It’s fair to say that Banoffee has been long-awaited.

I first came to discover Martha through Otouto, a band which I think is peerless. Brown’s vocals are distinctly Australian (but not), whimsical (but not forced), and most importantly, in a class of its own (and underrated). It’s rare to find an Australian vocalist who manages to stamp a definitive identity through the mic, and Brown has this in spades. Here sits a voice that belies classification – vaguely reminiscent of the subtlety of Pikelet’s Evelyn Morris, but not quite.

On ‘Ninja’, you’ve got this mixed in with Brown’s reclamation of a certain late-90s, early-00s R’n’B aesthetic. This track’s antecedent is clearly Destiny’s Child’s ‘Cater 2 U’, and that’s really refreshing. Looking at Two Bright Lakes’ roster, Collarbones and Oscar Key Sung have done enough to instill R’n’B throughout the Melbourne-based collective.

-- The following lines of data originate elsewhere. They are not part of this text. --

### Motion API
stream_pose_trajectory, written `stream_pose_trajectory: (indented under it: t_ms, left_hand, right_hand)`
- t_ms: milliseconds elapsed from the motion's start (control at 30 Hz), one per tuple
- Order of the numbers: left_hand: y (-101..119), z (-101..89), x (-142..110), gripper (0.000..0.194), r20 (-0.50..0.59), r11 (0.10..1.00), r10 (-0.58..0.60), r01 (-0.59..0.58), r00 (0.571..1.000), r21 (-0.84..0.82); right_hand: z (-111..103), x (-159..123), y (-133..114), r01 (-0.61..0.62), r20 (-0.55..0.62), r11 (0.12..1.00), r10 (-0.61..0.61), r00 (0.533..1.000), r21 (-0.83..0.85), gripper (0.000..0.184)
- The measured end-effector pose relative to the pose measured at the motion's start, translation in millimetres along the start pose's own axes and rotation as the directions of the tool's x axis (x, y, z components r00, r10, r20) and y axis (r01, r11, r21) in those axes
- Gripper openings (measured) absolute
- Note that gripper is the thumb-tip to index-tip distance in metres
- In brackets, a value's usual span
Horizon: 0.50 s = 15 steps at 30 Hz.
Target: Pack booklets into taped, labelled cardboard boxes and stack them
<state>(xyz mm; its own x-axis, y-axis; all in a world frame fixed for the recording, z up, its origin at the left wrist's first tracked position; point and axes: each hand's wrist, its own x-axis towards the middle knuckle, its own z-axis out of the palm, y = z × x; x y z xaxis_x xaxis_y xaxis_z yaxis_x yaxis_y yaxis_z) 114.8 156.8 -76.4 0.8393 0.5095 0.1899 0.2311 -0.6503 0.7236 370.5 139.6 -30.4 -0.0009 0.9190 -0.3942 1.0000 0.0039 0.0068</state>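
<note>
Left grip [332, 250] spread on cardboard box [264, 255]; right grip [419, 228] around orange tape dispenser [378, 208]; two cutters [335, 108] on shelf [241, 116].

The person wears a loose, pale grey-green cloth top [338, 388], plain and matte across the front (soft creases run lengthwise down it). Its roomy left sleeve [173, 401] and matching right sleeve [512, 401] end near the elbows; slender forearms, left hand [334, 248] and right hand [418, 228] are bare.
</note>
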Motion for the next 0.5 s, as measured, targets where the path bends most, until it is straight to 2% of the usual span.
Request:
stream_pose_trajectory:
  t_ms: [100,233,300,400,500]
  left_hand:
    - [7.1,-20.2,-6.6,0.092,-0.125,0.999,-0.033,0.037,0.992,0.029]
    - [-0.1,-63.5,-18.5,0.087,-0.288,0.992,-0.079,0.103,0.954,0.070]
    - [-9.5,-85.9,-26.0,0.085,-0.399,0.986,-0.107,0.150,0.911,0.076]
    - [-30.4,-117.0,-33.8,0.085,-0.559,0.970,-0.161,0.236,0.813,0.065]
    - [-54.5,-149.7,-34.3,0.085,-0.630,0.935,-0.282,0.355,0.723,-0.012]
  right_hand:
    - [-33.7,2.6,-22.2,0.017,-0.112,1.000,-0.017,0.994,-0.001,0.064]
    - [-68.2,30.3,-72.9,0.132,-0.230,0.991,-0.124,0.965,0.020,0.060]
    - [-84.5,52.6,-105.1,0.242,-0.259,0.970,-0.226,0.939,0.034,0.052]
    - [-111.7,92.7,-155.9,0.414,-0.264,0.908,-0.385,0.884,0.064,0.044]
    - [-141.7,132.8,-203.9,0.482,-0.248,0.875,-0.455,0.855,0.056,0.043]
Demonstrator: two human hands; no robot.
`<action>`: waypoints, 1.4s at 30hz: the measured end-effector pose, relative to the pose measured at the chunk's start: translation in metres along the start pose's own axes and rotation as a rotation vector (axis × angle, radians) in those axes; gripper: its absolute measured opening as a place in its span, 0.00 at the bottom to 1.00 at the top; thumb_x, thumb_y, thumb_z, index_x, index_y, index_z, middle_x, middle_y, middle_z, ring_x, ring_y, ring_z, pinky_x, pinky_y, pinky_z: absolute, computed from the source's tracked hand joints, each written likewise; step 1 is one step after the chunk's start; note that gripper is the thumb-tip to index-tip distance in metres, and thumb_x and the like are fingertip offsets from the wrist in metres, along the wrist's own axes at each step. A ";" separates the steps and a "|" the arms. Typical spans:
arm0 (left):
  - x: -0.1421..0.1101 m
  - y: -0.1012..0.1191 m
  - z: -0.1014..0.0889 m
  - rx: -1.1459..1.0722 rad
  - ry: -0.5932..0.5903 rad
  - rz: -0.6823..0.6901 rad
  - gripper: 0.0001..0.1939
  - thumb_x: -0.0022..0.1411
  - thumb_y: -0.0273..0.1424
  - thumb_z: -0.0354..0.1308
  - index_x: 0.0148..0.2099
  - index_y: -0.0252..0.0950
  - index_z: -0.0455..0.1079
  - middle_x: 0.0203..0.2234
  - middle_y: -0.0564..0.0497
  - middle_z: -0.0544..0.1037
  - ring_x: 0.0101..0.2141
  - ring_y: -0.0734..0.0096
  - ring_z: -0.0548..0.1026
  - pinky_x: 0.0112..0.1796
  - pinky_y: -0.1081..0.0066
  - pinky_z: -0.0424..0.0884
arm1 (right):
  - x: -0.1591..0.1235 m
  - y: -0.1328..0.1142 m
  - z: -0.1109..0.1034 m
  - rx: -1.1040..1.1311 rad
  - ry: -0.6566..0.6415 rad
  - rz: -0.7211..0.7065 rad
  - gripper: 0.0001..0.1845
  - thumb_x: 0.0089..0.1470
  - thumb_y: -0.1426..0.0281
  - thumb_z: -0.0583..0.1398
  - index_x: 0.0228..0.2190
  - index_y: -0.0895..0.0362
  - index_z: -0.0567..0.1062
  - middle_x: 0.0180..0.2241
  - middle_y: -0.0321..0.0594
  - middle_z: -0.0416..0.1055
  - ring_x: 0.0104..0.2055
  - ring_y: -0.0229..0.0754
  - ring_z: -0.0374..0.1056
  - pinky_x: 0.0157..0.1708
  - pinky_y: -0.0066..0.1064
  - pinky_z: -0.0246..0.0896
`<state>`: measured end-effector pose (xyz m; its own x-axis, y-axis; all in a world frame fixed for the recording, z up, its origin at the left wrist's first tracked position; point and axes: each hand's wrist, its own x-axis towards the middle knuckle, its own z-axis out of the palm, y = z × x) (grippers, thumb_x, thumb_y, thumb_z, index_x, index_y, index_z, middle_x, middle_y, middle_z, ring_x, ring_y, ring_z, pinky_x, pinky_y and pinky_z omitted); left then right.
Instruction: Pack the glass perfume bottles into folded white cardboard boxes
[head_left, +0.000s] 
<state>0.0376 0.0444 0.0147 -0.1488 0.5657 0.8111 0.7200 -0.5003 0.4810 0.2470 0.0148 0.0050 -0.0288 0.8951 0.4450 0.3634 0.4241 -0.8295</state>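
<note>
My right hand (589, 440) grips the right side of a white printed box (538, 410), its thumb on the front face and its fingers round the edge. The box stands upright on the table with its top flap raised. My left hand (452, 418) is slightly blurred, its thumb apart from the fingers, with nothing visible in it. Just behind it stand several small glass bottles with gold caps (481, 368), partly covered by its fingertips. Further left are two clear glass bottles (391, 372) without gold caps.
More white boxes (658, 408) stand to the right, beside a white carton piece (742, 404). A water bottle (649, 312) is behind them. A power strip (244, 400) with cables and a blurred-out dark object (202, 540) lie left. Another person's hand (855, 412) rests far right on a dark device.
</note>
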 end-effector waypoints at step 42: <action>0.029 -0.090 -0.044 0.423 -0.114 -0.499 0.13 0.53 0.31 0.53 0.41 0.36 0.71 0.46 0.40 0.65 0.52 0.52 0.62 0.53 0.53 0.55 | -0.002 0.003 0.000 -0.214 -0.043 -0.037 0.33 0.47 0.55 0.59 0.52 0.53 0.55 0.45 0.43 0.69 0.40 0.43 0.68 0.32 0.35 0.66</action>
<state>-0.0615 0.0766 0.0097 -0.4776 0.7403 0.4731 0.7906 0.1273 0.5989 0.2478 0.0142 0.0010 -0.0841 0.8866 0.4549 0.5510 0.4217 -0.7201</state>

And this is where I feel acts like Banoffee mark a paradigm shift in Australian music. Considering the dominance of American urban music at the close of the last millennium, it’s high time for musicians brought up on this to translate this to contemporary audiences. In an Australian context, our failure to produce credible urban music has always been a chip on our shoulder, but with Q-Tip collaborating with Hiatus Kaiyote, times seem to be a changing. With Brown touting UK Bass and Detroit Synths as influences, here comes an artist that will most definitely shake up connotations of Australian ‘alt-pop’.

In sum, you need Banoffee in your life.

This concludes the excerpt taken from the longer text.